インドネシア・エアアジアX、成田-ジャカルタ線就航で日本路線強化

グループインタビュー(記者懇談)に応じるインドネシア・エアアジアXのスリスティオ・ハヌングCEO=2日、千葉県成田市の成田国際空港(日野稚子撮影)
グループインタビュー(記者懇談)に応じるインドネシア・エアアジアXのスリスティオ・ハヌングCEO=2日、千葉県成田市の成田国際空港(日野稚子撮影)【拡大】

 アジア最大の格安航空会社(LCC)エアアジア傘下のインドネシア・エアアジアXのスリスティオ・ハヌング最高経営責任者(CEO)は2日、LCCとして初となる成田-ジャカルタ線の運航開始にあわせ、産経新聞などの取材に応じた。現在は成田空港のみの発着となっているインドネシア発着の日本路線について、需要をみながら関西国際空港などへの就航も検討したいとの意向を示した。

 ハヌング氏は「インドネシア人にとって日本は夢の目的地。エアアジアグループとしては関空などに就航しているが、インドネシアの人たちは東京以外にも日本を訪問したいとの思いはある。調査の上で計画を立てていきたい」と述べた。

 日本からのジャカルタ訪問目的の8割が商用であることを踏まえ、ジャカルタ線乗客の15%程度がビジネス目的と見込み、ビジネスクラスの座席を設定。搭乗率8割を目標に掲げる。同路線には成田・羽田空港発着で日本航空、全日本空輸、ガルーダ・インドネシア航空が就航しているが、LCCとして価格の優位性を打ち出し、法人需要を取り込む方針だ。
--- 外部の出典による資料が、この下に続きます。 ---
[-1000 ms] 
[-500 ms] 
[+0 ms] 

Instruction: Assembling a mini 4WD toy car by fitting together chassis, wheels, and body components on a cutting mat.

 日本政府観光局の推計によれば、2017年のインドネシアからの訪日旅行者数は前年比30%増の35万2200人で初の30万人突破を記録するなど、訪日需要は旺盛だ。エアアジアグループの中でインドネシア発着の長距離路線の運航を担当する同社は、2017年5月に成田-バリ線を就航。同路線は乗客の95%が観光目的で、今年1~3月期の搭乗率は72%だった。